Dortmund: Vorträge zur Geschichte des Bergwerks Zollern im LWL-Industriemuseum

­Historiker Dr. Olaf Schmidt-Rutsch vom WL-Industriemuseum, berichtete über die Geschichte der Zeche Zollern I/III unter dem Titel “Vom Prestigeobjekt zur Investitionsruine”. Sein Vortrag erzählte von den dramatischen Vorgängen um die Gründung und die ersten Betriebsjahre der älteren Schachtanlage in Dortmund Kirchlinde und wirft so den Blick auf die Vorgeschichte ihrer weit bekannteren Nachbarzeche.

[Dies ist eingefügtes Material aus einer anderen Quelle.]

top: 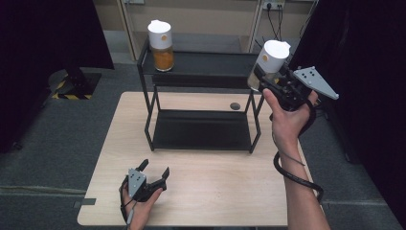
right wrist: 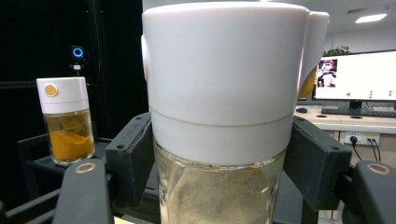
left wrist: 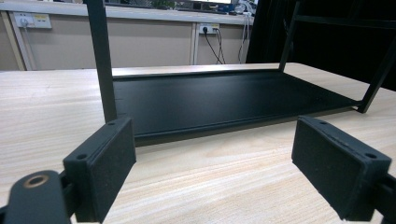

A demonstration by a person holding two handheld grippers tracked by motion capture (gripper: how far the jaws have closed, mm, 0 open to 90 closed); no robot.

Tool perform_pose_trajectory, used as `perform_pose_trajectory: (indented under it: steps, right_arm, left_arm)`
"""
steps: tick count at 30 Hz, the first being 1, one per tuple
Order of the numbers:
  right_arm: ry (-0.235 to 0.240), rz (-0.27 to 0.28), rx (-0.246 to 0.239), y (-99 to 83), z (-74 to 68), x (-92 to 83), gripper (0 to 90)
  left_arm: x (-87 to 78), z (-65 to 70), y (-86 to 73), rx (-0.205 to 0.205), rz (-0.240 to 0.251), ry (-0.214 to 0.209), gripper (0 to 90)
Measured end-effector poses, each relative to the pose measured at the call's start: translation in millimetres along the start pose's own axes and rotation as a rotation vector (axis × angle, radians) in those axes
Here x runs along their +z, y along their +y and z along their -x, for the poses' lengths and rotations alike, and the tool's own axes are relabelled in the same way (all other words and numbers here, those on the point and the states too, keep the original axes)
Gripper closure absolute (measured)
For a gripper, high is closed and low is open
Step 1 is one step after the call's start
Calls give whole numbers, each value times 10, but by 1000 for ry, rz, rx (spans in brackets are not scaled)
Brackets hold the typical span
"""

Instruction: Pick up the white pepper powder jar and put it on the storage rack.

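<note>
While the left tongs (top: 154, 171) rest open and empty on the tabletop (top: 215, 191), the right tongs (top: 261, 79) clamp a white-capped spice jar (top: 269, 62) aloft beside the black rack's (top: 201, 67) top shelf, axis near upright, cap up. Carrying step, I judge; next, set it level by the turmeric jar (top: 162, 45).

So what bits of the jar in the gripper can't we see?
- Held jar: its bottom, cut off by the lower edge of the right gripper view.
- Its glass sides: covered by the right gripper in the high view.
- The greyish powder inside: too blurry to name.
</note>
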State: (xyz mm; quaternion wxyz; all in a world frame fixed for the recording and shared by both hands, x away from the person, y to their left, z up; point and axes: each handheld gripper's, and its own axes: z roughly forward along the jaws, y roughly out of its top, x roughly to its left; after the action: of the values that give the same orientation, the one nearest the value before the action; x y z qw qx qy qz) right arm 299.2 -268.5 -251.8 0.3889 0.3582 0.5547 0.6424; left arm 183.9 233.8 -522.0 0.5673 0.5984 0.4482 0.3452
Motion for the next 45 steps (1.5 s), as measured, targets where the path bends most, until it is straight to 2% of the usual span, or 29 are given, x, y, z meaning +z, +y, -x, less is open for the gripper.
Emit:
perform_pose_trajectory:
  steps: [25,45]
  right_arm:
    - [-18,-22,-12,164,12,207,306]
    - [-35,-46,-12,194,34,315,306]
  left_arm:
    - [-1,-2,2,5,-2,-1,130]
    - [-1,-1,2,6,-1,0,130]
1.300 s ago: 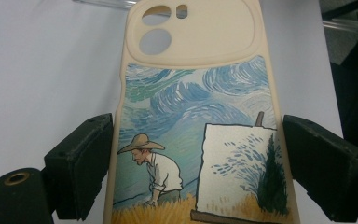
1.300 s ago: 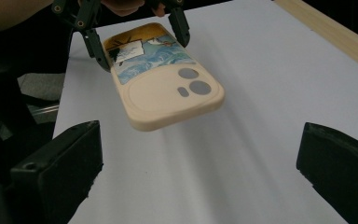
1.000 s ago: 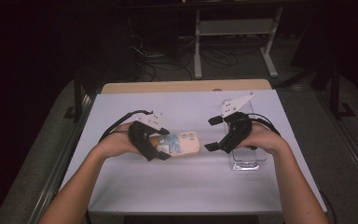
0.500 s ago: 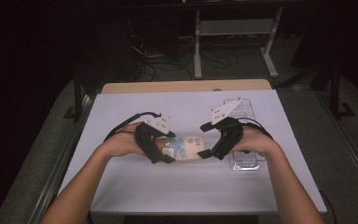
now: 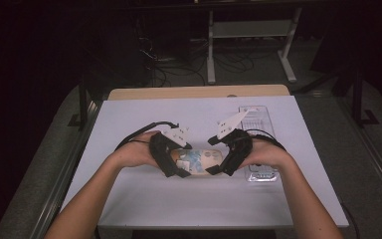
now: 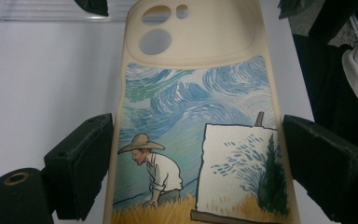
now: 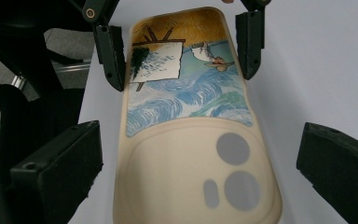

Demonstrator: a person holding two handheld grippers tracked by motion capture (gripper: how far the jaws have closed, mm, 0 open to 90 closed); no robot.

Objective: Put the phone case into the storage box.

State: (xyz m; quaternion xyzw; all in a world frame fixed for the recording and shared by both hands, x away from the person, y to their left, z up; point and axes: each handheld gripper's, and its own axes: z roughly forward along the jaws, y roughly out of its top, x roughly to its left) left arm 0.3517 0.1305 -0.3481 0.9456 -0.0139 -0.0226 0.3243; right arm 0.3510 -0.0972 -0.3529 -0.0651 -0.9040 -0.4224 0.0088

Zollern I/III sollte eigentlich im Zuge des Wirtschaftsbooms vor der deutschen Reichsgründung von 1871 zu einem erfolgreichen Betrieb geführt werden. Doch beim Schachtbau stieß man auf große Wasserzuflüsse, die nur unter hohem finanziellen und technischen Aufwand zu bewältigen waren. Die Investoren, die im Steinkohlenbergbau eine gewinnbringende Geldanlage erhofft hatten, sahen sich getäuscht. Im langwierigen Streit um die Finanzen und um den Weiterbau der Zeche verkamen die aufwändig gestalteten Übertageanlagen mit ihren zwei Malakofftürmen. Schließlich kaufte der irische Unternehmer William Thomas Mulvany die marode Zechenanlage. Er konnte sie zwar in Betrieb setzen, scheiterte aber als Unternehmer an der Weltwirtschaftskrise der 1870er Jahre.

Im zweiten Vortrag der Reihe informiert Michael Farrenkopf vom Deutschen Bergbaumuseum am 4. Dezember über die Expansion und die Modernisierung im Ruhrbergbau um 1900. Am 22. Januar 2013 thematisiert Dietmar Bleidick den preußischen Staatsbergbau zwischen 1890 und 1914. Am 7. März 2013 widmet sich Eckhard Schinkel dem berühmten Jugendstil-Portal der Zeche Zollern II/IV. Und am 23. April 2013 stellt Thomas Parent seinen Zollern-Vortrag unter das Motto “Stahl und Strom, Musterzeche und Museumszeche”.